(Instructions for the task): I need the entries printed again word for word, without the images.

Excerpts from a dataset:
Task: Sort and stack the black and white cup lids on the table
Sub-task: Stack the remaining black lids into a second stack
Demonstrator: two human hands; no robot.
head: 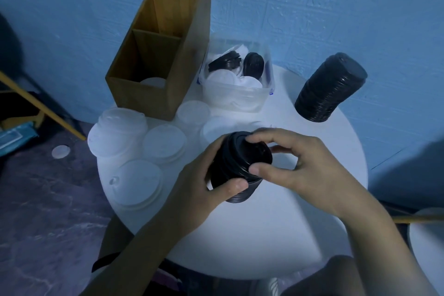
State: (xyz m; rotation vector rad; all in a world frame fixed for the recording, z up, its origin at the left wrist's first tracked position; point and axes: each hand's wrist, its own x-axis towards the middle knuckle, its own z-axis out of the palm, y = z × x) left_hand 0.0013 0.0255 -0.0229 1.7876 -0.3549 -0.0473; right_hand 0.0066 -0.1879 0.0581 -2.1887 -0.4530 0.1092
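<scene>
Here the left hand (209, 187) grips a short black plastic cup-lid stack (228, 170), tilted rightward toward the right hand (305, 166), which pinches its top lid (252, 155).

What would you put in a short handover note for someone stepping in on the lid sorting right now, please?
Left hand: grips the short black stack by its side.
Right hand: pinches the top black lid of that stack.
Done: tall black stack at the table's right rear; white stacks on its left; single white lid in the wooden box's front compartment.
Left: mixed black and white lids in the clear tub; a stray white lid lies on the floor.
</scene>
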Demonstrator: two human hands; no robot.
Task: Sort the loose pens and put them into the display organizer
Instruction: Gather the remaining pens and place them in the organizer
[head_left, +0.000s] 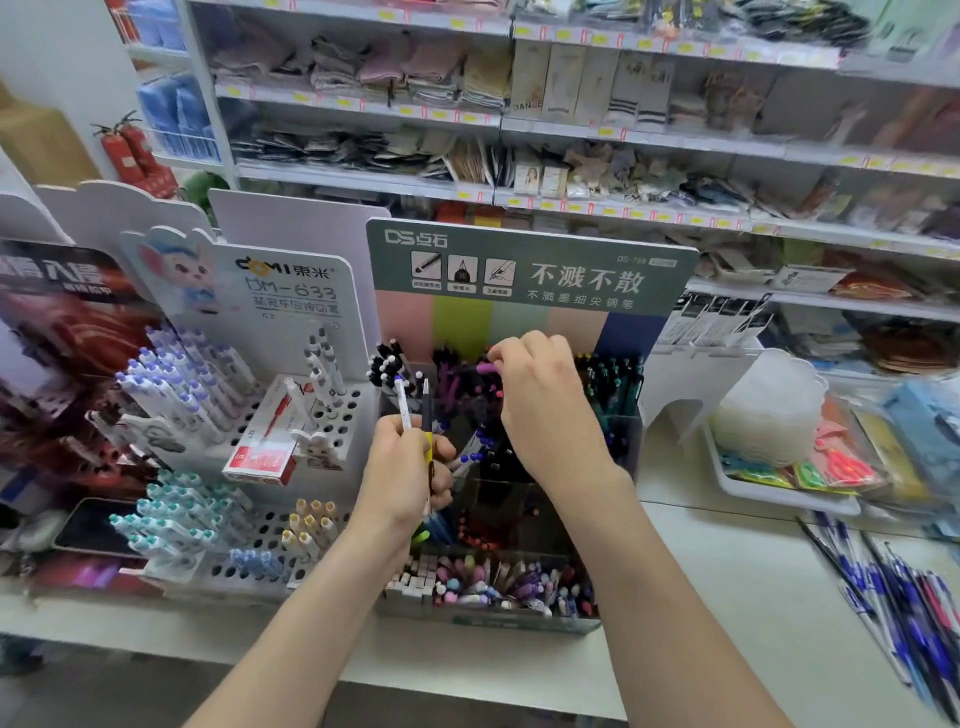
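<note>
The display organizer (618, 441) is a clear tiered box with a green header card, its compartments full of upright pens. My left hand (402, 470) grips a few loose pens (402, 402) in front of the organizer, their tips pointing up, one white and one dark. My right hand (540, 395) reaches over the middle back compartment and pinches a purple-capped pen (485, 368) among the dark pens there. A heap of loose blue pens (893, 597) lies on the white counter at the far right.
A white pegboard pen stand (291, 415) with a red box (262, 447) stands left of the organizer. A white tray (779, 499) with packets and a plastic bag sits to the right. Shelves of packaged goods fill the background.
</note>
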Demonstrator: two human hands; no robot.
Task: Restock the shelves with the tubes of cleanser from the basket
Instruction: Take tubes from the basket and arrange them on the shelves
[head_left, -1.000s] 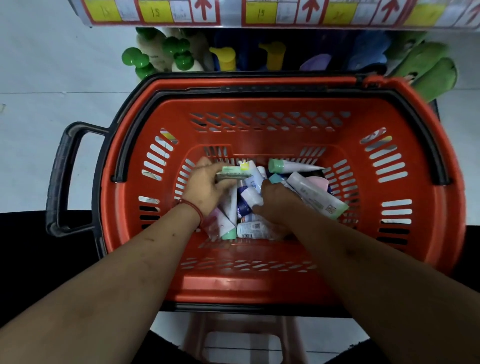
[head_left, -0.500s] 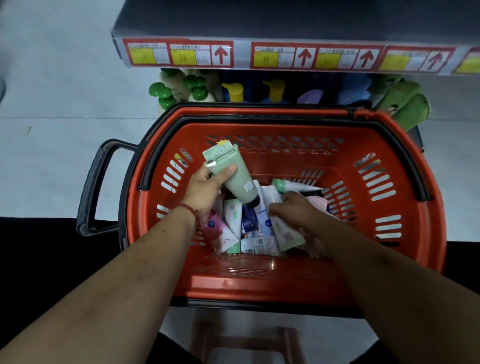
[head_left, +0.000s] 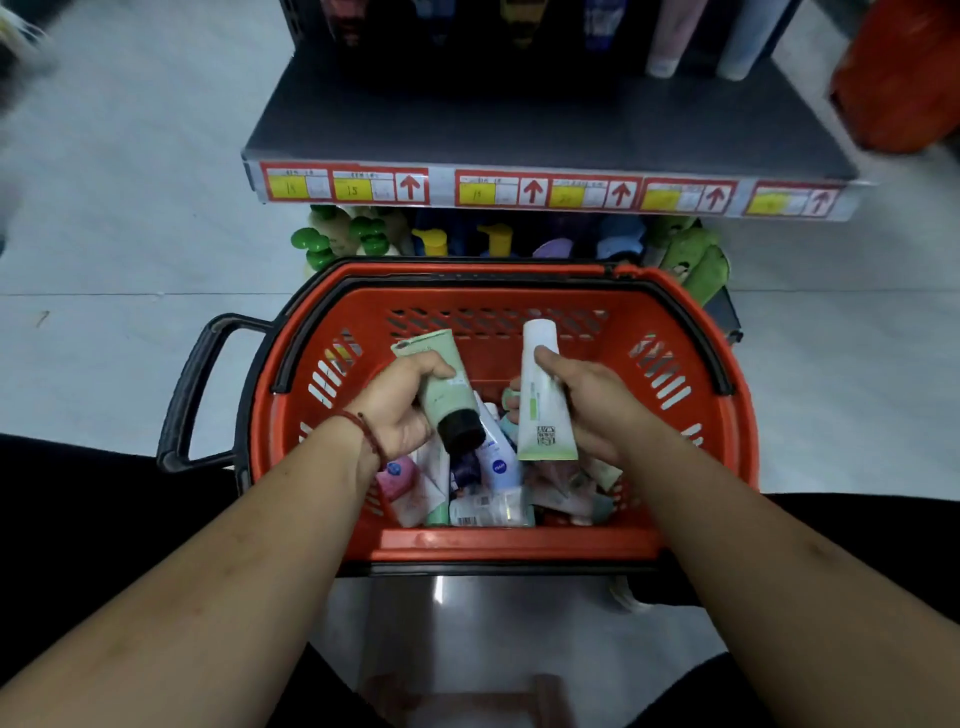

(Solution to the problem):
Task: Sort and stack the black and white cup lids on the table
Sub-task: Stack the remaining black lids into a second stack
Demonstrator: two human hands; no robot.
head: 
State: (xyz m; rotation vector rad; all in a world frame fixed for the recording, z up, its origin at the left wrist's first tracked position; point and axes: each hand's wrist, its own x-axis towards the middle knuckle, its own z-axis out of the palm, y = z × x) left_hand 0.0013 0.0255 -0.0229 1.7876 -0.3549 -0.0473; right_hand 0.0066 -0.1879 0.0581 -2.1887 -0.4530 0.1092
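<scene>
Here the left hand (209, 187) grips a short black plastic cup-lid stack (228, 170), tilted rightward toward the right hand (305, 166), which pinches its top lid (252, 155).

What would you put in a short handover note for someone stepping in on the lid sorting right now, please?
Left hand: grips the short black stack by its side.
Right hand: pinches the top black lid of that stack.
Done: tall black stack at the table's right rear; white stacks on its left; single white lid in the wooden box's front compartment.
Left: mixed black and white lids in the clear tub; a stray white lid lies on the floor.
</scene>
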Demonstrator: two human hands; no robot.
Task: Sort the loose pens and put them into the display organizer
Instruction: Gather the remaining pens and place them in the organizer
[head_left, +0.000s] 
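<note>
The display organizer (618, 441) is a clear tiered box with a green header card, its compartments full of upright pens. My left hand (402, 470) grips a few loose pens (402, 402) in front of the organizer, their tips pointing up, one white and one dark. My right hand (540, 395) reaches over the middle back compartment and pinches a purple-capped pen (485, 368) among the dark pens there. A heap of loose blue pens (893, 597) lies on the white counter at the far right.
A white pegboard pen stand (291, 415) with a red box (262, 447) stands left of the organizer. A white tray (779, 499) with packets and a plastic bag sits to the right. Shelves of packaged goods fill the background.
</note>
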Demonstrator: two human hands; no robot.
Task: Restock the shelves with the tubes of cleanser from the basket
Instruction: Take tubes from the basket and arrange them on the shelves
[head_left, -1.000s] 
[head_left, -0.500s] 
[head_left, +0.000s] 

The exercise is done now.